Tweet

Ismael Ghalimi

Jan 14 • 21 tweets • 8 min read

@duckdb

Now that we have tested all TPC-H queries with our new SELECT transform powered by @duckdb, let's review how #STOIC will produce high-fidelity results for these query results.

One of the most critical design elements that make #STOIC work the way it does is its rich data typing system (Principia Data): each and every column is defined with a precise datatype, which conditions how it is serialized, processed, and analyzed.

stoic.com/principia/data…

Here is the full list of datatypes:

github.com/stoic-doc/Comm…

Whenever we use a Tabula transform other than SELECT, we automatically produce a high-fidelity schema for the resulting table. This is really effective, and one of the main reasons why Tabula is so attractive (alongside its ease of distribution).

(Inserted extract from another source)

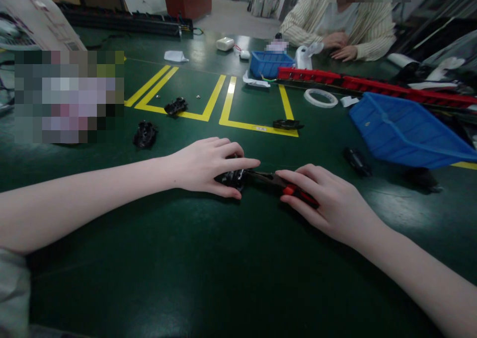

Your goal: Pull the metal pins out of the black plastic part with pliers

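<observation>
My left hand [208,165] lies over a small black plastic part [231,178] on the green table [186,258], its fingers curled round it and pressing it down. My right hand [328,201] grips the red-and-black handles of a pair of pliers [294,191]. The pliers' dark jaws [261,177] reach left to the black part and touch it. Both hands rest on the table near its middle.
More black parts lie about: one [145,134] at the left, one [176,106] and one [287,125] on the yellow tape lines, one [357,161] at the right. A tilted blue bin [406,129], a tape roll [321,98], a red rail [372,85] and another person's hands [341,47] are beyond.
</observation>
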`<action>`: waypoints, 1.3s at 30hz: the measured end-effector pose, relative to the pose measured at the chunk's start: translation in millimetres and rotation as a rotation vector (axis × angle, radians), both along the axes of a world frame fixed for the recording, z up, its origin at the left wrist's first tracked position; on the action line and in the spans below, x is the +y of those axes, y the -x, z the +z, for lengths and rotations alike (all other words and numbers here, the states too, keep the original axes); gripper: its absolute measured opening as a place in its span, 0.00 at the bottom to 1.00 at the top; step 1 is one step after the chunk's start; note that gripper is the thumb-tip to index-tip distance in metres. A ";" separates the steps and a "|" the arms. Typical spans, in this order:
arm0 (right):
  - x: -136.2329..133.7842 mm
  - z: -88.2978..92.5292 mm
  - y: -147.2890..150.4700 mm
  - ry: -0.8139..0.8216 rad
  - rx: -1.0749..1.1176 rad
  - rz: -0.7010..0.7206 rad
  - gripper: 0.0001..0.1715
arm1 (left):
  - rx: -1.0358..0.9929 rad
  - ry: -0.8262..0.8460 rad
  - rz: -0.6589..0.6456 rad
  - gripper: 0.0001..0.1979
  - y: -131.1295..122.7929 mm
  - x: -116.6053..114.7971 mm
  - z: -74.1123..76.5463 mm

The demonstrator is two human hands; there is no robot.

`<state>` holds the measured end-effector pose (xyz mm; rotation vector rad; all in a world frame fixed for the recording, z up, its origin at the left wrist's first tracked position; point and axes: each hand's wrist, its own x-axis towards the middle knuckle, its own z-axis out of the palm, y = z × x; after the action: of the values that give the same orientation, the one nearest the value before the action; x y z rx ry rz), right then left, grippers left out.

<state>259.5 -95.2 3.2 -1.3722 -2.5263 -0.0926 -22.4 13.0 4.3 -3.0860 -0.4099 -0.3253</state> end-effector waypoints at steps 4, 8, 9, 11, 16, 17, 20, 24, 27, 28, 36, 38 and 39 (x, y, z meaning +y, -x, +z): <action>-1.1 0.2 0.3 0.015 0.018 -0.013 0.24 | 0.005 -0.065 -0.026 0.33 -0.3 -0.7 -0.2; -1.0 -0.2 -0.4 0.000 0.011 -0.008 0.24 | 0.001 -0.085 -0.043 0.33 -0.4 -0.7 -0.4; -0.7 -0.4 -0.6 -0.001 0.008 -0.007 0.24 | 0.004 -0.087 -0.044 0.33 -0.4 -0.7 -0.4; -0.1 -0.9 -1.2 0.004 0.008 -0.012 0.24 | 0.012 -0.091 -0.044 0.33 -0.3 -0.9 -0.6; -0.2 -0.2 -2.3 0.016 0.029 -0.021 0.24 | 0.031 -0.100 -0.030 0.33 -0.2 -1.7 -0.9; -0.5 0.5 -2.5 0.016 0.032 -0.023 0.23 | 0.035 -0.096 -0.026 0.33 -0.1 -1.8 -0.9; -0.8 2.1 -2.9 -0.005 0.043 -0.028 0.23 | 0.034 -0.082 -0.017 0.36 0.5 -2.0 -0.7; 0.4 1.2 -4.2 -0.058 0.027 0.011 0.23 | 0.024 -0.079 -0.024 0.36 1.1 -1.6 -0.8; 1.7 -0.1 -5.7 -0.075 0.028 0.031 0.22 | 0.019 -0.076 -0.037 0.35 1.4 -1.0 -1.1; 2.0 -0.4 -6.2 -0.076 0.030 0.032 0.22 | 0.017 -0.075 -0.040 0.35 1.5 -0.9 -1.2; 4.1 -1.7 -9.2 -0.102 0.003 0.065 0.23 | 0.014 -0.070 -0.046 0.34 1.9 -0.8 -1.2; 4.5 -1.6 -8.8 -0.114 -0.009 0.069 0.23 | -0.001 -0.066 -0.050 0.35 2.4 -0.2 -1.8; 4.6 -1.3 -8.5 -0.117 -0.015 0.069 0.23 | -0.012 -0.061 -0.051 0.35 2.8 0.4 -2.4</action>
<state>268.0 -90.6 1.9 -1.2431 -2.5341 -0.2335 -25.2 13.4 2.0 -3.0403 -0.3162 -0.3505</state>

STOIC also distinguishes column identifiers from column names. For example, a column might be identified as "o_totalprice", but displayed as "Total Price". This keeps SQL code as clean as possible, while making table outputs as user-friendly as possible.

@duckdb

Currently, outputs of the SELECT transform benefit from neither. Columns are typed by @duckdb automatically, and identifiers and names are the same.. As a result, we get this kind of table:

There really is nothing wrong about this table, but it's not as good as it could be. Instead, I would like richer datatypes, and user-friendly column names. Thankfully, there is a simple solution to fix all this.

If we look at the SELECT clause of the SELECT transform, we see that 2 out of 10 columns could have their names and datatypes automatically inherited from upstream tables (l_returnflag, l_linestatus).

@duckdb

And for the 8 others, we can add inline comments that will give columns proper names and datatypes. In this case, all the datatypes inferred by @duckdb are correct, but we could override them with something like type:level.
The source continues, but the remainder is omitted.